Required action
Lines to be reproduced exactly: the one that holds "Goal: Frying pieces" and all those after it through the end of the data. Include no others.

Excerpts from a dataset
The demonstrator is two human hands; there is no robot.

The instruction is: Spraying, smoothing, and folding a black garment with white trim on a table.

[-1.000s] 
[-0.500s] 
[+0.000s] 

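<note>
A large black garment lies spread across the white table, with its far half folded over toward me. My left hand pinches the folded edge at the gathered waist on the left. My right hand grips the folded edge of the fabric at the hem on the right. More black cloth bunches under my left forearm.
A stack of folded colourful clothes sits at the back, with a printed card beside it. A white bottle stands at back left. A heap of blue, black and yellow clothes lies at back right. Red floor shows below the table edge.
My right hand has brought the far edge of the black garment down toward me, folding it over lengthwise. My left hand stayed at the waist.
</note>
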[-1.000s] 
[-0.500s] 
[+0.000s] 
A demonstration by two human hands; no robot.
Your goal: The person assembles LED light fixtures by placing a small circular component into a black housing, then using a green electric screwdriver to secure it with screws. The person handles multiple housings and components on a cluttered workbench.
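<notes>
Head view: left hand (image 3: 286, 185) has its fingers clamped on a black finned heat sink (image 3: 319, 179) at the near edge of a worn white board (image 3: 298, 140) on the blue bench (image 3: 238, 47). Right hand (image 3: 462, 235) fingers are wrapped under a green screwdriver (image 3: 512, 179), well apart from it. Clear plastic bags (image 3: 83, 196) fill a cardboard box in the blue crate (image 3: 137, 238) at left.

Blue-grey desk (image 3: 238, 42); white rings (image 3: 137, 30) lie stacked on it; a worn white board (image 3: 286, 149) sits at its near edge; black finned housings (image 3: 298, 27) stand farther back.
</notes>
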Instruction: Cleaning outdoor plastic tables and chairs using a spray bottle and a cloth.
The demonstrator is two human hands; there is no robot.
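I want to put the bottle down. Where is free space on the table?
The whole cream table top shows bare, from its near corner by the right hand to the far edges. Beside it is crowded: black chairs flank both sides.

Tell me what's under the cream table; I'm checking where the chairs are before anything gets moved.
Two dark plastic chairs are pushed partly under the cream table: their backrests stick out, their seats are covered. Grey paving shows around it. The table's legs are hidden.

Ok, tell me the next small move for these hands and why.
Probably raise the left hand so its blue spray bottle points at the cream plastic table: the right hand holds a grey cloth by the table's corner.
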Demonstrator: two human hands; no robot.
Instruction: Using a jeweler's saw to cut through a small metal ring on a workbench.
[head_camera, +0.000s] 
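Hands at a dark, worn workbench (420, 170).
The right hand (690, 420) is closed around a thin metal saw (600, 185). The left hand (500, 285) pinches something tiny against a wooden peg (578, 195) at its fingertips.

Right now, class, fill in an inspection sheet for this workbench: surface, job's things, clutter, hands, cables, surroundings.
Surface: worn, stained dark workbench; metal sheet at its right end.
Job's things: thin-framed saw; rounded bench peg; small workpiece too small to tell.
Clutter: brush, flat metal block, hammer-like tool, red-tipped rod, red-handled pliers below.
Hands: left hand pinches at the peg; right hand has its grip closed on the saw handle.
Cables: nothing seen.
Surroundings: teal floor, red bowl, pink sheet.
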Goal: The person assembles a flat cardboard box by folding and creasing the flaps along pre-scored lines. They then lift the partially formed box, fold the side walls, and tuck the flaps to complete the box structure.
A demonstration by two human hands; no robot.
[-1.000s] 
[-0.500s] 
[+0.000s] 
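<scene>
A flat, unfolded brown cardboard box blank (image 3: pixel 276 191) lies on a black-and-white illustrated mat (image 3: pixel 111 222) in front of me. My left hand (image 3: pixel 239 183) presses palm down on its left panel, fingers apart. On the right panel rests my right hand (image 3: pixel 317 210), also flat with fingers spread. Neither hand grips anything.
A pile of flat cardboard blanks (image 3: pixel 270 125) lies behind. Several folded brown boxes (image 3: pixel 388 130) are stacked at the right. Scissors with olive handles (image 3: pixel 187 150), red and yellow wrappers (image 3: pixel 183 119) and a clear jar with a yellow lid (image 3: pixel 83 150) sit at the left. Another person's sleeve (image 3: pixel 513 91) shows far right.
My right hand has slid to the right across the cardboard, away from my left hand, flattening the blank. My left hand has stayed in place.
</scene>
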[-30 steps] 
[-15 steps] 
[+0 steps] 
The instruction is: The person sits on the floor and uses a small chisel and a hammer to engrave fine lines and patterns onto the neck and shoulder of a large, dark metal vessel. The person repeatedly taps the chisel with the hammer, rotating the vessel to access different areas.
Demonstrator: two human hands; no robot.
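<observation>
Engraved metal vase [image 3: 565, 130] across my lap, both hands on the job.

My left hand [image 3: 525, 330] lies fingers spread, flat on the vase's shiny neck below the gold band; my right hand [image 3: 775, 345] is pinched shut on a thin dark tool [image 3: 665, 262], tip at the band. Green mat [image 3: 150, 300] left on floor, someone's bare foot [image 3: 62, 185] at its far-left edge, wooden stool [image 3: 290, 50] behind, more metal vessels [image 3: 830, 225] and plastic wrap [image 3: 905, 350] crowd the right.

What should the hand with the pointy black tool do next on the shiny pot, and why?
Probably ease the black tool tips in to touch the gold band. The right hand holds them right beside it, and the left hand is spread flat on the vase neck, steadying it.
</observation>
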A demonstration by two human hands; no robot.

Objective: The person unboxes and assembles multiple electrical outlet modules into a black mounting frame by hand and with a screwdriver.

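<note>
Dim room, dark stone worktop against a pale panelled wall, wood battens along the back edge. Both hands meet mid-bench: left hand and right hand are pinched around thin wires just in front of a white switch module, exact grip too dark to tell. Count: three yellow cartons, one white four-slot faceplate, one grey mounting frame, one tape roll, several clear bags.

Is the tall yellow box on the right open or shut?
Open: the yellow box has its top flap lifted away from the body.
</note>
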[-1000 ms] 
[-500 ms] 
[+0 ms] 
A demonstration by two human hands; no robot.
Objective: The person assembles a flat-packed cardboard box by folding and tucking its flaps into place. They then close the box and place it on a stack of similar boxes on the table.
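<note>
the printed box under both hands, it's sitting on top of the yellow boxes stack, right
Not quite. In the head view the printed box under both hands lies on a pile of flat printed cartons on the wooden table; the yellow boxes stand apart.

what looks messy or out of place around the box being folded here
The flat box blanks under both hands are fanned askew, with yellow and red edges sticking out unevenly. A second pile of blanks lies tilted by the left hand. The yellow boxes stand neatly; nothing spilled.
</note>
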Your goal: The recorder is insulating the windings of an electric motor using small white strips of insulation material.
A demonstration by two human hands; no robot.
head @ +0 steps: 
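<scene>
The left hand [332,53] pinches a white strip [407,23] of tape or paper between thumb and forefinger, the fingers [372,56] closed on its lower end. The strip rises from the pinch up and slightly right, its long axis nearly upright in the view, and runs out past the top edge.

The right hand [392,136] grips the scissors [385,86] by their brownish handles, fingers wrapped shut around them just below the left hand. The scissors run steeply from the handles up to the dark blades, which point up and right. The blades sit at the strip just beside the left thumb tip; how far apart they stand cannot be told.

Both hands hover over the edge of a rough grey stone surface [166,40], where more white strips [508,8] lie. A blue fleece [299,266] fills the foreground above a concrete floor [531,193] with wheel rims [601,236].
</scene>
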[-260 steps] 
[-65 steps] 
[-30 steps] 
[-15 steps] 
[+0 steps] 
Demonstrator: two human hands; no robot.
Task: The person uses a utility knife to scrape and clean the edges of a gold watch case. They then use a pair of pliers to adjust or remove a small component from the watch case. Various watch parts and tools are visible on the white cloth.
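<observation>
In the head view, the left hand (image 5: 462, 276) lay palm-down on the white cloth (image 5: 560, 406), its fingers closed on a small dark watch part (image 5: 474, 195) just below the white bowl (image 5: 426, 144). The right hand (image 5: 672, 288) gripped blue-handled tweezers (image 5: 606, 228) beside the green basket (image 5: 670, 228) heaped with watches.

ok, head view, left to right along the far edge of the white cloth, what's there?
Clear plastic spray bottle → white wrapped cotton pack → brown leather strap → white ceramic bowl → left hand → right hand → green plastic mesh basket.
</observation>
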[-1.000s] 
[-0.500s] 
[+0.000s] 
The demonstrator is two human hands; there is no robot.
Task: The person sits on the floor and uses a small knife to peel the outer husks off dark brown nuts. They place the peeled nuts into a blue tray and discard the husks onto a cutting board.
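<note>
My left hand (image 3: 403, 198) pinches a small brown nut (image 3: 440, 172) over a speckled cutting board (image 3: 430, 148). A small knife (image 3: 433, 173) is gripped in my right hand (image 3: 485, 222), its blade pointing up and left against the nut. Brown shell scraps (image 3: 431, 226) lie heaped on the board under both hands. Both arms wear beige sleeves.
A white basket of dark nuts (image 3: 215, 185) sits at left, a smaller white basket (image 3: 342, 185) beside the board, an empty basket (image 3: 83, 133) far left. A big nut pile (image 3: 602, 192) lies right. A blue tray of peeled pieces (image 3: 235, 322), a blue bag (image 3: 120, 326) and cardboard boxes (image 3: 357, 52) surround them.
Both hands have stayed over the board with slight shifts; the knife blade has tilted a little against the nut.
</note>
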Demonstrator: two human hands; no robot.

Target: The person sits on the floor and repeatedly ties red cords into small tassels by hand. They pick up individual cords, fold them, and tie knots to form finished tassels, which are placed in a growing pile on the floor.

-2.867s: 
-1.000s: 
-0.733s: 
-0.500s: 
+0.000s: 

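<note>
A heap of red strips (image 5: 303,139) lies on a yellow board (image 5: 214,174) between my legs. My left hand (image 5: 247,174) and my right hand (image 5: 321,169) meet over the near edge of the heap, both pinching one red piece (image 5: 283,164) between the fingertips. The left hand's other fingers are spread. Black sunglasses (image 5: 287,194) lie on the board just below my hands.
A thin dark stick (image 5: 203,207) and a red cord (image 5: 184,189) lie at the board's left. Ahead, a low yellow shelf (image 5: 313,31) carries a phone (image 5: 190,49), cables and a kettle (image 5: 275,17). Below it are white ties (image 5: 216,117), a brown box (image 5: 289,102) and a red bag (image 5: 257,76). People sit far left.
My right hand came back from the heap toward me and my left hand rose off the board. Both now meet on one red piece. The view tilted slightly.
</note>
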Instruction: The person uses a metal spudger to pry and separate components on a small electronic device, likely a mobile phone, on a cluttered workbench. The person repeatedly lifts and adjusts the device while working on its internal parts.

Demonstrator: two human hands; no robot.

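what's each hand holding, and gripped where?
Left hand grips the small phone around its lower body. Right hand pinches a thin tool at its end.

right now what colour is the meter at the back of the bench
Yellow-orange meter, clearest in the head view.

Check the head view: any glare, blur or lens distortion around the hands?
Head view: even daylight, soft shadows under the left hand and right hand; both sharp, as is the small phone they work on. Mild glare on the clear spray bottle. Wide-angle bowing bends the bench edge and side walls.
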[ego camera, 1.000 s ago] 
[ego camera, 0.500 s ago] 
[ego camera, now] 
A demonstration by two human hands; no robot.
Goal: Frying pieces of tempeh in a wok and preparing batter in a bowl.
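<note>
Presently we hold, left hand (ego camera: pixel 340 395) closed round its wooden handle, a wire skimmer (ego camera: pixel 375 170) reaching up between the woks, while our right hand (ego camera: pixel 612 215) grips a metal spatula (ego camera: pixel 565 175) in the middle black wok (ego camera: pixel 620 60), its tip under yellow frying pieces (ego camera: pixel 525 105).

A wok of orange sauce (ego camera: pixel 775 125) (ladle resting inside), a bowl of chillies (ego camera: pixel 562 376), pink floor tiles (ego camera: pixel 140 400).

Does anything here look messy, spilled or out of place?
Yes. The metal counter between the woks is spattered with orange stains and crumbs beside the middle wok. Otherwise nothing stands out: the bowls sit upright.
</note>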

Task solution
Goal: Frying pieces of tempeh in a wok and preparing batter in a bowl.
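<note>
Presently we hold, left hand (ego camera: pixel 340 395) closed round its wooden handle, a wire skimmer (ego camera: pixel 375 170) reaching up between the woks, while our right hand (ego camera: pixel 612 215) grips a metal spatula (ego camera: pixel 565 175) in the middle black wok (ego camera: pixel 620 60), its tip under yellow frying pieces (ego camera: pixel 525 105).

A wok of orange sauce (ego camera: pixel 775 125) (ladle resting inside), a bowl of chillies (ego camera: pixel 562 376), pink floor tiles (ego camera: pixel 140 400).

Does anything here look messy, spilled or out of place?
Yes. The metal counter between the woks is spattered with orange stains and crumbs beside the middle wok. Otherwise nothing stands out: the bowls sit upright.
</note>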

This output is complete, so the exercise is closed.